● BRIEF
Print back every record below, exactly as it stands.
-- MATERIAL PROVIDED follows --
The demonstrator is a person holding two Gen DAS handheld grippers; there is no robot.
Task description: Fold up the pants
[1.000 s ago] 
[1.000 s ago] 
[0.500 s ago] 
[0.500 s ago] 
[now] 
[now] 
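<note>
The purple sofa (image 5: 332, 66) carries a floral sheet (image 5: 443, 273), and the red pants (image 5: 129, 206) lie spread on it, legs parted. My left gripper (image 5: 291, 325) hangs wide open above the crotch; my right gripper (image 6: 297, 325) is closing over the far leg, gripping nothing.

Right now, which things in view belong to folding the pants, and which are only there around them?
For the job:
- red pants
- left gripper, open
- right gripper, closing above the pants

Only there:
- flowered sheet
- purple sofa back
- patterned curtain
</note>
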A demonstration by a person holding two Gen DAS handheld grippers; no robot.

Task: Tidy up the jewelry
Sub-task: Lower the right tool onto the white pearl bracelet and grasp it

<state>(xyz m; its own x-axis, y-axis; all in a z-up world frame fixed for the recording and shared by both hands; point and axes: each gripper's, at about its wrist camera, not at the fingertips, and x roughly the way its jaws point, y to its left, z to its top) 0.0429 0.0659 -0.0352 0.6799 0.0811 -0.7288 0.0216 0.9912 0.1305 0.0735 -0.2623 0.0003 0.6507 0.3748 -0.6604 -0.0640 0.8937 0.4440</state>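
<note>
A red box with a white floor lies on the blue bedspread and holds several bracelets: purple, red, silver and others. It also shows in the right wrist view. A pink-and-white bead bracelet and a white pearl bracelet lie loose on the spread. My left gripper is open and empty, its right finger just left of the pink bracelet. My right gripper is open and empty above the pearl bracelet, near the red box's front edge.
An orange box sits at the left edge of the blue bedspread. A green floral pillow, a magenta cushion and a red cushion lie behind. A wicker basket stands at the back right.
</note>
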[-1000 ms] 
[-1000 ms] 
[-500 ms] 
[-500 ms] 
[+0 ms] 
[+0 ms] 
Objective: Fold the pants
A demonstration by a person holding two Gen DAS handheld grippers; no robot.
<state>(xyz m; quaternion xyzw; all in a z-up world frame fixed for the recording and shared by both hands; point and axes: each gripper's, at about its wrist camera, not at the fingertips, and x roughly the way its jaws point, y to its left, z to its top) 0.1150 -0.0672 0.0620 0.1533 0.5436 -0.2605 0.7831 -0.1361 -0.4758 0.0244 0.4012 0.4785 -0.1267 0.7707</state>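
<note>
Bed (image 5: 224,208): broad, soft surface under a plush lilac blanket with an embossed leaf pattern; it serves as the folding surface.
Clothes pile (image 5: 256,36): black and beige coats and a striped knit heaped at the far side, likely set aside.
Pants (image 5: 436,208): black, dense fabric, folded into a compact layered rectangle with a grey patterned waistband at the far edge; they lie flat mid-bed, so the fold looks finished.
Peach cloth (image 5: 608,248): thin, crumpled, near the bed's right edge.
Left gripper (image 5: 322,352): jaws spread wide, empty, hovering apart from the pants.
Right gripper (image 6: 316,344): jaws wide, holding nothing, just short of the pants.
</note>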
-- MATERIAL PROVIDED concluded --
● TASK OUTPUT
The demonstrator is a person holding two Gen DAS handheld grippers; there is no robot.
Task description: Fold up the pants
[1.000 s ago] 
[1.000 s ago] 
[0.500 s ago] 
[0.500 s ago] 
[now] 
[now] 
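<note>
The purple sofa (image 5: 332, 66) carries a floral sheet (image 5: 443, 273), and the red pants (image 5: 129, 206) lie spread on it, legs parted. My left gripper (image 5: 291, 325) hangs wide open above the crotch; my right gripper (image 6: 297, 325) is closing over the far leg, gripping nothing.

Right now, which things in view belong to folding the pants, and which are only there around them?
For the job:
- red pants
- left gripper, open
- right gripper, closing above the pants

Only there:
- flowered sheet
- purple sofa back
- patterned curtain
</note>
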A demonstration by a person holding two Gen DAS handheld grippers; no robot.

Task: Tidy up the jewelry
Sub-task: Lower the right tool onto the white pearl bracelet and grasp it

<state>(xyz m; its own x-axis, y-axis; all in a z-up world frame fixed for the recording and shared by both hands; point and axes: each gripper's, at about its wrist camera, not at the fingertips, and x roughly the way its jaws point, y to its left, z to its top) 0.0429 0.0659 -0.0352 0.6799 0.0811 -0.7288 0.0216 0.9912 0.1305 0.0735 -0.2623 0.0003 0.6507 0.3748 -0.6604 -0.0640 0.8937 0.4440</state>
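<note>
A red box with a white floor lies on the blue bedspread and holds several bracelets: purple, red, silver and others. It also shows in the right wrist view. A pink-and-white bead bracelet and a white pearl bracelet lie loose on the spread. My left gripper is open and empty, its right finger just left of the pink bracelet. My right gripper is open and empty above the pearl bracelet, near the red box's front edge.
An orange box sits at the left edge of the blue bedspread. A green floral pillow, a magenta cushion and a red cushion lie behind. A wicker basket stands at the back right.
</note>
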[-1000 ms] 
[-1000 ms] 
[-500 ms] 
[-500 ms] 
[+0 ms] 
[+0 ms] 
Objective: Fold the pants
A demonstration by a person holding two Gen DAS handheld grippers; no robot.
<state>(xyz m; quaternion xyzw; all in a z-up world frame fixed for the recording and shared by both hands; point and axes: each gripper's, at about its wrist camera, not at the fingertips, and x roughly the way its jaws point, y to its left, z to its top) 0.1150 -0.0672 0.0620 0.1533 0.5436 -0.2605 0.7831 -0.1361 -0.4758 0.0244 0.4012 0.4785 -0.1267 0.7707</state>
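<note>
Bed (image 5: 224,208): broad, soft surface under a plush lilac blanket with an embossed leaf pattern; it serves as the folding surface.
Clothes pile (image 5: 256,36): black and beige coats and a striped knit heaped at the far side, likely set aside.
Pants (image 5: 436,208): black, dense fabric, folded into a compact layered rectangle with a grey patterned waistband at the far edge; they lie flat mid-bed, so the fold looks finished.
Peach cloth (image 5: 608,248): thin, crumpled, near the bed's right edge.
Left gripper (image 5: 322,352): jaws spread wide, empty, hovering apart from the pants.
Right gripper (image 6: 316,344): jaws wide, holding nothing, just short of the pants.
</note>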

That finishes the output.